▶ **WHAT TO DO**: As soon as the line containing "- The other" appears in the material below, start returning lines exactly, and end with the line containing "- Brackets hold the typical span".

▶ **DATA BELOW**:
* * * * * * * * *

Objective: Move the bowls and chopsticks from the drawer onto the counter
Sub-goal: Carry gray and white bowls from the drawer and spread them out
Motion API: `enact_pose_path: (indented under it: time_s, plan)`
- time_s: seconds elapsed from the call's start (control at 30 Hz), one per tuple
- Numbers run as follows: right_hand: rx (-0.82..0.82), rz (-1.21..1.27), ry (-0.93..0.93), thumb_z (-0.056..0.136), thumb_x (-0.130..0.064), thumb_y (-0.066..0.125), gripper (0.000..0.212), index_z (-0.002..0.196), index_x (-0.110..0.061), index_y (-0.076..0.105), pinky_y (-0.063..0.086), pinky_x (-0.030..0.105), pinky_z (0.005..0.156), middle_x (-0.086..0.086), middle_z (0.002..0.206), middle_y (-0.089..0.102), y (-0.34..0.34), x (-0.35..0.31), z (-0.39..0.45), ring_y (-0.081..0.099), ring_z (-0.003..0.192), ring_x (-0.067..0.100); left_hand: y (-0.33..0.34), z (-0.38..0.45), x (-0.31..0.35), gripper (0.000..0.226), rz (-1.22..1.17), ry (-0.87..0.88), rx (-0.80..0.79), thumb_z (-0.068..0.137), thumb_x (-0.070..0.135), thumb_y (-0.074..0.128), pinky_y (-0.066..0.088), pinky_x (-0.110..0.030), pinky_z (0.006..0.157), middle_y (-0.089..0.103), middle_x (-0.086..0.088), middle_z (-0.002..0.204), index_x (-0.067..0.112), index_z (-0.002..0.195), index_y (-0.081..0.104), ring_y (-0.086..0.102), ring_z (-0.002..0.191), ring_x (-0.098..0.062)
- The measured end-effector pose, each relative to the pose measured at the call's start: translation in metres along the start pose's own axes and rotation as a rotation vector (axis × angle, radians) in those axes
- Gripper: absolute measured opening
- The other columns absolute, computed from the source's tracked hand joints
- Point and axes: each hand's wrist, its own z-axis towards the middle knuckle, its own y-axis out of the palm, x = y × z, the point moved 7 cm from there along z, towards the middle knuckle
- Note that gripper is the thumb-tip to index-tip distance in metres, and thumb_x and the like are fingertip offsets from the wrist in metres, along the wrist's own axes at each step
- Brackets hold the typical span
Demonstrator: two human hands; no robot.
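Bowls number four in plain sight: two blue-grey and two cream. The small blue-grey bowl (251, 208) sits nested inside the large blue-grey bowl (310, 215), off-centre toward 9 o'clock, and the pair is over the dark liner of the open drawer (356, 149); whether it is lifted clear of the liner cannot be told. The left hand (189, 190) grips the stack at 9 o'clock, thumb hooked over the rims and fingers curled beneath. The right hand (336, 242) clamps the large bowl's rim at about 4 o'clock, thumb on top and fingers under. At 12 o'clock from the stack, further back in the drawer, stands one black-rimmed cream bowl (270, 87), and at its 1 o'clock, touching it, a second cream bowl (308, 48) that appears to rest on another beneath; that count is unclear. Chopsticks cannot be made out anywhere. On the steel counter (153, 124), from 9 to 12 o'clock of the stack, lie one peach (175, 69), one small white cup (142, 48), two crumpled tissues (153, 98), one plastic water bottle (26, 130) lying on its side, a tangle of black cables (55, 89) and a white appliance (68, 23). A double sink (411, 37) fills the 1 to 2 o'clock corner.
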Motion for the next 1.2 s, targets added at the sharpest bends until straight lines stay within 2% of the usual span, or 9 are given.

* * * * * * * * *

▶ **TASK OUTPUT**:
- The other columns absolute, computed from the source's tracked hand joints
- Point and axes: each hand's wrist, its own z-axis towards the middle knuckle, its own y-axis out of the palm, x = y × z, the point moved 7 cm from there along z, towards the middle knuckle
- Note that gripper is the thumb-tip to index-tip distance in metres, and thumb_x and the like are fingertip offsets from the wrist in metres, along the wrist's own axes at each step
- Brackets hold the typical span

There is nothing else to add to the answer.